- _Directions for this task_
With the pictures left out, copy the records below exactly from the first line down to the line holding "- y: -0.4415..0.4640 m", and include that line.

- _Data for review_
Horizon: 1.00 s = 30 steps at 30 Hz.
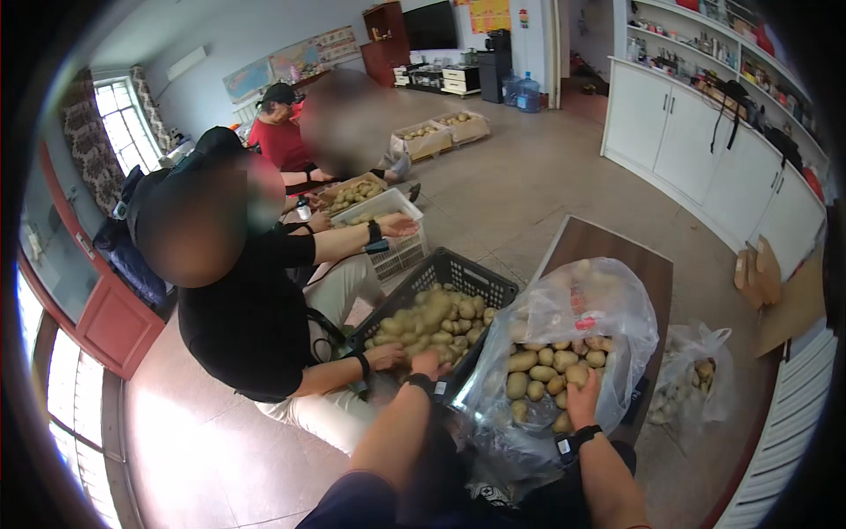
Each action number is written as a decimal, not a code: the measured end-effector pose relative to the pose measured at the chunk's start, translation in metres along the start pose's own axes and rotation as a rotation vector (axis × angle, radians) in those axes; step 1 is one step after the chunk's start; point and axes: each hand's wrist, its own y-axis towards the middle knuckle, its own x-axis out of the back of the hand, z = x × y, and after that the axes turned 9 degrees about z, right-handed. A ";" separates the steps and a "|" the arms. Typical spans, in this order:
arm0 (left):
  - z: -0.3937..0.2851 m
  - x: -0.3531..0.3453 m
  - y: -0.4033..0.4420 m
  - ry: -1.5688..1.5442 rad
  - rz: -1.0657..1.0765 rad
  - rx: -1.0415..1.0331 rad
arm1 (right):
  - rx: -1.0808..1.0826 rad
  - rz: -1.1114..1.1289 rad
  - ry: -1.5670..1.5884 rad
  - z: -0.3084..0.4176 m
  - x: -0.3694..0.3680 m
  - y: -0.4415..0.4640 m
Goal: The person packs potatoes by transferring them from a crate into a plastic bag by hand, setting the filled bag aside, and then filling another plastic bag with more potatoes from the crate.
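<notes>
My left hand reaches to the near edge of a black plastic crate full of potatoes. Its fingers are blurred, so what they hold is unclear. Right beside it, a co-worker's hand is at the same crate. Over on the right, my right hand has its fingers around a potato on top of the pile. That pile lies in an opened clear plastic bag, which rests on a brown wooden surface. Both my wrists wear dark bands.
A co-worker in black sits close on my left. Beyond the crate stands a white basket with potatoes. Another plastic bag lies on the floor at right. Farther off are potato boxes and white cabinets.
</notes>
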 end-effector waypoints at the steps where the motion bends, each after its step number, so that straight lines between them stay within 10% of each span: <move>1: 0.006 0.003 0.003 0.052 0.010 0.010 | -0.006 -0.006 0.011 0.000 0.000 -0.003; 4: -0.096 -0.032 -0.039 1.413 0.160 0.018 | 0.004 -0.031 0.074 -0.002 -0.002 -0.007; 8: -0.116 -0.050 -0.048 1.522 0.070 0.216 | 0.031 -0.029 0.227 -0.001 -0.009 -0.008; 11: -0.129 -0.063 -0.053 1.455 0.117 0.069 | -0.080 0.054 0.404 0.024 0.004 -0.017; 13: -0.123 -0.088 -0.047 -0.305 -0.266 0.319 | -0.092 0.070 0.477 0.025 0.005 -0.021; 25: -0.222 -0.185 -0.110 -0.088 0.457 0.494 | -0.391 0.501 1.013 0.084 0.000 -0.053; 30: -0.241 -0.193 -0.131 -0.225 0.598 0.602 | -0.066 0.549 0.671 0.061 -0.025 -0.048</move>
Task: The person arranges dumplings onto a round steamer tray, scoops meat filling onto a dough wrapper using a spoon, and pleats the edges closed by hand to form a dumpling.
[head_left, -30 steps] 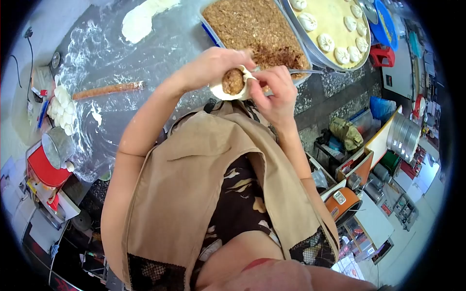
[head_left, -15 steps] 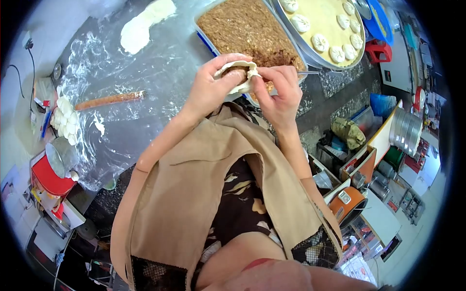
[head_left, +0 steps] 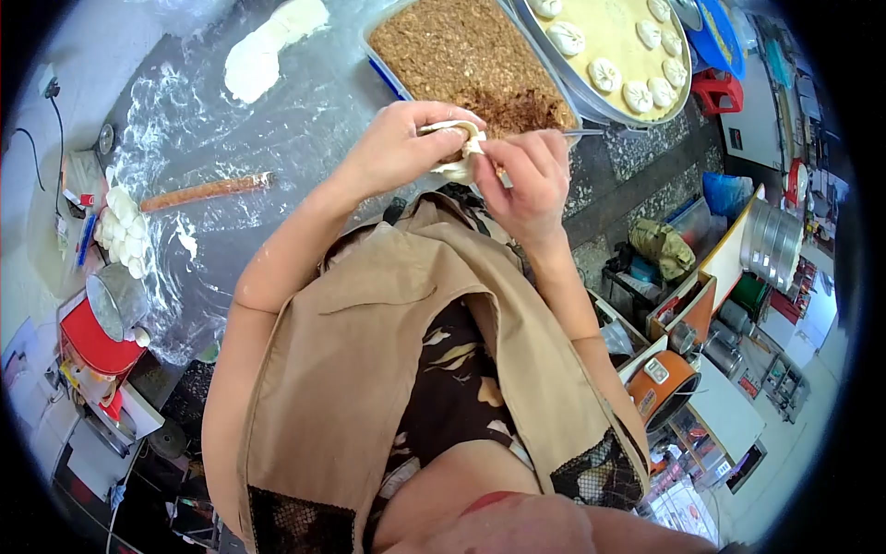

- _Exercise output_
Horizon: 1.00 s = 30 steps at 30 Hz.
Each action number is written as a decimal, not a code: the measured end-effector pose relative to the pose measured at the chunk's start, translation in metres along the start pose's own axes and rotation as a rotation vector (axis × angle, radians) in those axes; step 1 is one step after the chunk's start; point and axes: each hand's wrist, its own y-axis towards the middle knuckle, its own x-axis out of the back of the hand, z = x × y, and after that the axes turned 9 degrees about z, right-handed. A ";" separates the steps and a "|" the arms. Typical spans, in this order:
arm0 (left):
  - z: -0.3937..0.2851 m
  - x: -0.3531..0.3453 m
  - y: -0.4033..0.4420 m
  - ry: -1.5688..1.5442 rad
  - rz: -1.0657..1.0765 rad
  - rx: -1.0415..1.0331 rad
arm1 (right):
  - rx: -1.0808..1.0826 rad
  - rz: -1.1114..1.1289 rad
  - ry: -1.5670..1.5884 rad
  - z: -0.3084..0.4176 m
  - x: -0.3694..0.3680 m
  - y: -0.4415..0.4640 m

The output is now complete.